• **Action item**
The entire listing that follows must be repeated exactly, pictures excluded.

Dataset extract below:

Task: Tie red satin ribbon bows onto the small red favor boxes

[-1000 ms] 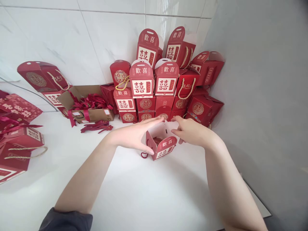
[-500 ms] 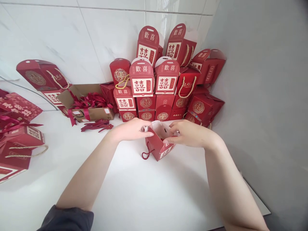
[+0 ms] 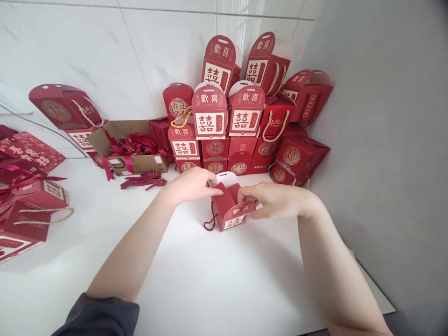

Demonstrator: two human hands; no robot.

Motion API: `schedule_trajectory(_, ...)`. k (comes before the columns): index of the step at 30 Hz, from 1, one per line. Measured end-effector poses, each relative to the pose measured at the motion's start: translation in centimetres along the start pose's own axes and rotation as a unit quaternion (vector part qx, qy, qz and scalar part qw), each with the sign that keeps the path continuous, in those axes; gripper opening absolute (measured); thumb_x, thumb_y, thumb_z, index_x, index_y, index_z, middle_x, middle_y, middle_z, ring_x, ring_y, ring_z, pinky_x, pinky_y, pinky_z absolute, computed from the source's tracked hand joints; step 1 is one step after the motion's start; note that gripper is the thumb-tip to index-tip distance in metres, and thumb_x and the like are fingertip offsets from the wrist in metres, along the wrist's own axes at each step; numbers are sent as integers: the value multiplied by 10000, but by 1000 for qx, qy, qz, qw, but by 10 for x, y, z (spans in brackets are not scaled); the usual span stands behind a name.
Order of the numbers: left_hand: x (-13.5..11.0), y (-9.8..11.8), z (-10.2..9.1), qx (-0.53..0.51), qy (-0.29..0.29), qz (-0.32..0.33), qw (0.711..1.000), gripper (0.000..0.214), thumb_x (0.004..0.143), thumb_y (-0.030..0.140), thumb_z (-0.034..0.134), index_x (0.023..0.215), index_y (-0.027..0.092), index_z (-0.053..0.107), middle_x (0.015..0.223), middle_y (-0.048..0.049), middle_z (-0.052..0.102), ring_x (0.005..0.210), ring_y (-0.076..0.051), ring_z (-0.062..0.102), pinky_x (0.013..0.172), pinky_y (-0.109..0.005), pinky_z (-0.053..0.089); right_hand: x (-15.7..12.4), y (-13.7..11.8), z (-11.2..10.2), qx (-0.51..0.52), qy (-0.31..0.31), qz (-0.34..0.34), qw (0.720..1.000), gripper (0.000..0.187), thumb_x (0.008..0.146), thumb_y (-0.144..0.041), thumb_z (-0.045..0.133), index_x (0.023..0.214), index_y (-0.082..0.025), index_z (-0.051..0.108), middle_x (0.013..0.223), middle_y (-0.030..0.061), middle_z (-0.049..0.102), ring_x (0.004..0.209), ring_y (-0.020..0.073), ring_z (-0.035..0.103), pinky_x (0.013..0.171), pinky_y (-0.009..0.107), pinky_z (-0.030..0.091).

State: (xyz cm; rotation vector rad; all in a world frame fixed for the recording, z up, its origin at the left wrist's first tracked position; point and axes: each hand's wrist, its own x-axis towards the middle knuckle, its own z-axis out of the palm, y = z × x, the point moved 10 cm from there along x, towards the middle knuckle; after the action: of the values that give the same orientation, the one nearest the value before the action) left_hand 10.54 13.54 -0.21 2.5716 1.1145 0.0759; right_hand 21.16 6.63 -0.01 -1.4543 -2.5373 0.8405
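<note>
A small red gift box with a white label and a dark red cord handle stands on the white table, just in front of a stack of finished boxes. My left hand pinches the box's left top flap. My right hand grips the right side and presses the front flap inward. A white rounded flap stands up at the back of the box. Both hands are closed on the box.
A tall stack of red gift boxes fills the corner against the tiled wall. An open brown carton with red ribbons lies to the left, loose ribbons beside it. More red boxes sit at the left edge. A grey wall rises on the right.
The box's top was wide open with my hands on its sides; now the side flaps are folded in and my fingers pinch them together. The view shifted slightly.
</note>
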Motion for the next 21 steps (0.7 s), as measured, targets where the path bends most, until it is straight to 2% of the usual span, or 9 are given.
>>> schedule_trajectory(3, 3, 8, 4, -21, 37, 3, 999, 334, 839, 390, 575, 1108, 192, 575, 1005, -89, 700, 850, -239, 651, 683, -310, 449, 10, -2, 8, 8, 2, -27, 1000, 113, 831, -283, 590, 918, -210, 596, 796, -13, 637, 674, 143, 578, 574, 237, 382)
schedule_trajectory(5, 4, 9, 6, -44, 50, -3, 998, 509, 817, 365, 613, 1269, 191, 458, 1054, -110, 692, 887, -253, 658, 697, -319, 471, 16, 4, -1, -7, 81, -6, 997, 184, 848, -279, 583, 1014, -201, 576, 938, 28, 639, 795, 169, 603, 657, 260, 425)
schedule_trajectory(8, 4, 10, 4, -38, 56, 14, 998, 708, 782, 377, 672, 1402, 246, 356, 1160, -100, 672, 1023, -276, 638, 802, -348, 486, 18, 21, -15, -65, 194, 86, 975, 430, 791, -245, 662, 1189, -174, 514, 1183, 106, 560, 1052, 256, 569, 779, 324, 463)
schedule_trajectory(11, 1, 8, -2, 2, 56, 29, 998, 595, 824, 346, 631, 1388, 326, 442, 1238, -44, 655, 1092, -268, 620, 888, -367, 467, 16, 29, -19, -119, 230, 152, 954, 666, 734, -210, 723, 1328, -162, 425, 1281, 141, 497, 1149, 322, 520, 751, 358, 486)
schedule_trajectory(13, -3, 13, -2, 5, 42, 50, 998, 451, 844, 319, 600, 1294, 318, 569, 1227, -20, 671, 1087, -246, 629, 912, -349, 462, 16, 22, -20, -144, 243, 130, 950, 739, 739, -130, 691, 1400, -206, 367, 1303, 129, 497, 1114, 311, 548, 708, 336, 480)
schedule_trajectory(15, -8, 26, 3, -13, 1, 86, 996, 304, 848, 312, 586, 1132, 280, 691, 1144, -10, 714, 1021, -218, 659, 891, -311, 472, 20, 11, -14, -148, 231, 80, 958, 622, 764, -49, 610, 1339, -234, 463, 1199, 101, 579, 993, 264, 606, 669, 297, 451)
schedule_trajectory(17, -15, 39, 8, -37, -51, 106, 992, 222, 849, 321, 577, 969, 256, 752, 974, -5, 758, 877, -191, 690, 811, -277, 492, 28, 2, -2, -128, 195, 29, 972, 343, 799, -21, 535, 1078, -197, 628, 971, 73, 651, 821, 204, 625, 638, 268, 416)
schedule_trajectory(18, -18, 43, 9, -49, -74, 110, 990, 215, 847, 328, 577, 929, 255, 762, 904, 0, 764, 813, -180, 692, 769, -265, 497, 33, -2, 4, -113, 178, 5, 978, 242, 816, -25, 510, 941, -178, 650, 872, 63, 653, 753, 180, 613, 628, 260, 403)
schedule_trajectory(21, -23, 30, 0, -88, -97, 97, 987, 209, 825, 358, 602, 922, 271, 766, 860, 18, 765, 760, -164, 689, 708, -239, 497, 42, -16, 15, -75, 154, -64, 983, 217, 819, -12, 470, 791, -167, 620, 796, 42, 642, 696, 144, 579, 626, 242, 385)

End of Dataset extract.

• **Finished task**
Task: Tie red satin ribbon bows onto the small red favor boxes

[-1000 ms] 
[-500 ms] 
[+0 ms] 

Demonstrator: two human hands; no robot.

Motion API: `schedule_trajectory(_, ...)`. k (comes before the columns): index of the step at 30 Hz, from 1, one per line. Measured end-effector poses, each relative to the pose measured at the motion's start: translation in centimetres along the start pose's own axes and rotation as a unit quaternion (vector part qx, qy, qz and scalar part qw), each with the sign that keeps the path continuous, in those axes; gripper opening absolute (measured); thumb_x, thumb_y, thumb_z, index_x, index_y, index_z, middle_x, middle_y, middle_z, ring_x, ring_y, ring_z, pinky_x, pinky_y, pinky_z absolute, computed from the source's tracked hand joints; step 1 is one step after the motion's start; note that gripper is the thumb-tip to index-tip distance in metres, and thumb_x and the like are fingertip offsets from the wrist in metres, along the wrist's own axes at each step; numbers are sent as integers: the value multiplied by 10000, but by 1000 for qx, qy, qz, qw, but by 10 for x, y, z (spans in brackets are not scaled); the usual span stands behind a name.
Order of the numbers: left_hand: x (-13.5..11.0), y (-9.8..11.8), z (-10.2..9.1), qx (-0.53..0.51), qy (-0.29..0.29), qz (-0.32..0.33), qw (0.711..1.000), gripper (0.000..0.214), thumb_x (0.004..0.143), thumb_y (-0.030..0.140), thumb_z (-0.034..0.134), index_x (0.023..0.215), index_y (-0.027..0.092), index_z (-0.053..0.107), middle_x (0.015..0.223), middle_y (-0.048..0.049), middle_z (-0.052..0.102), ring_x (0.005..0.210), ring_y (-0.076..0.051), ring_z (-0.062..0.102), pinky_x (0.013..0.172), pinky_y (-0.109..0.005), pinky_z (-0.053..0.089); right_hand: x (-15.7..12.4), y (-13.7..11.8), z (-11.2..10.2), qx (-0.51..0.52), qy (-0.31..0.31), qz (-0.34..0.34), qw (0.720..1.000), gripper (0.000..0.187), thumb_x (0.008..0.146), thumb_y (-0.144..0.041), thumb_z (-0.045..0.133), index_x (0.023..0.214), index_y (-0.082..0.025), index_z (-0.051..0.108), middle_x (0.013..0.223), middle_y (-0.030..0.061), middle_z (-0.049..0.102), ring_x (0.004..0.209), ring_y (-0.020..0.073), ring_z (-0.035..0.103), pinky_x (0.013..0.171), pinky_y (-0.009..0.107), pinky_z (-0.030..0.091).

State: (xyz cm; rotation vector rad; all in a world frame fixed for the recording, z up, its origin at the left wrist's first tracked position; point and axes: each hand's wrist, its own x-axis towards the middle knuckle, its own z-axis out of the palm, y = z × x, the point moved 10 cm from there along x, towards the middle knuckle; after the action: of the values that give the same orientation, the one nearest the value before the action) left_hand 10.54 13.54 -0.21 2.5716 1.1145 0.0759; right_hand 21.16 6.63 -0.01 -1.4543 -2.5373 0.8405
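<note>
A small red gift box with a white label and a dark red cord handle stands on the white table, just in front of a stack of finished boxes. My left hand pinches the box's left top flap. My right hand grips the right side and presses the front flap inward. A white rounded flap stands up at the back of the box. Both hands are closed on the box.
A tall stack of red gift boxes fills the corner against the tiled wall. An open brown carton with red ribbons lies to the left, loose ribbons beside it. More red boxes sit at the left edge. A grey wall rises on the right.
The box's top was wide open with my hands on its sides; now the side flaps are folded in and my fingers pinch them together. The view shifted slightly.
</note>
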Motion for the next 21 steps (0.7 s), as measured, targets where the path bends most, until it is straight to 2% of the usual span, or 9 are given.
>>> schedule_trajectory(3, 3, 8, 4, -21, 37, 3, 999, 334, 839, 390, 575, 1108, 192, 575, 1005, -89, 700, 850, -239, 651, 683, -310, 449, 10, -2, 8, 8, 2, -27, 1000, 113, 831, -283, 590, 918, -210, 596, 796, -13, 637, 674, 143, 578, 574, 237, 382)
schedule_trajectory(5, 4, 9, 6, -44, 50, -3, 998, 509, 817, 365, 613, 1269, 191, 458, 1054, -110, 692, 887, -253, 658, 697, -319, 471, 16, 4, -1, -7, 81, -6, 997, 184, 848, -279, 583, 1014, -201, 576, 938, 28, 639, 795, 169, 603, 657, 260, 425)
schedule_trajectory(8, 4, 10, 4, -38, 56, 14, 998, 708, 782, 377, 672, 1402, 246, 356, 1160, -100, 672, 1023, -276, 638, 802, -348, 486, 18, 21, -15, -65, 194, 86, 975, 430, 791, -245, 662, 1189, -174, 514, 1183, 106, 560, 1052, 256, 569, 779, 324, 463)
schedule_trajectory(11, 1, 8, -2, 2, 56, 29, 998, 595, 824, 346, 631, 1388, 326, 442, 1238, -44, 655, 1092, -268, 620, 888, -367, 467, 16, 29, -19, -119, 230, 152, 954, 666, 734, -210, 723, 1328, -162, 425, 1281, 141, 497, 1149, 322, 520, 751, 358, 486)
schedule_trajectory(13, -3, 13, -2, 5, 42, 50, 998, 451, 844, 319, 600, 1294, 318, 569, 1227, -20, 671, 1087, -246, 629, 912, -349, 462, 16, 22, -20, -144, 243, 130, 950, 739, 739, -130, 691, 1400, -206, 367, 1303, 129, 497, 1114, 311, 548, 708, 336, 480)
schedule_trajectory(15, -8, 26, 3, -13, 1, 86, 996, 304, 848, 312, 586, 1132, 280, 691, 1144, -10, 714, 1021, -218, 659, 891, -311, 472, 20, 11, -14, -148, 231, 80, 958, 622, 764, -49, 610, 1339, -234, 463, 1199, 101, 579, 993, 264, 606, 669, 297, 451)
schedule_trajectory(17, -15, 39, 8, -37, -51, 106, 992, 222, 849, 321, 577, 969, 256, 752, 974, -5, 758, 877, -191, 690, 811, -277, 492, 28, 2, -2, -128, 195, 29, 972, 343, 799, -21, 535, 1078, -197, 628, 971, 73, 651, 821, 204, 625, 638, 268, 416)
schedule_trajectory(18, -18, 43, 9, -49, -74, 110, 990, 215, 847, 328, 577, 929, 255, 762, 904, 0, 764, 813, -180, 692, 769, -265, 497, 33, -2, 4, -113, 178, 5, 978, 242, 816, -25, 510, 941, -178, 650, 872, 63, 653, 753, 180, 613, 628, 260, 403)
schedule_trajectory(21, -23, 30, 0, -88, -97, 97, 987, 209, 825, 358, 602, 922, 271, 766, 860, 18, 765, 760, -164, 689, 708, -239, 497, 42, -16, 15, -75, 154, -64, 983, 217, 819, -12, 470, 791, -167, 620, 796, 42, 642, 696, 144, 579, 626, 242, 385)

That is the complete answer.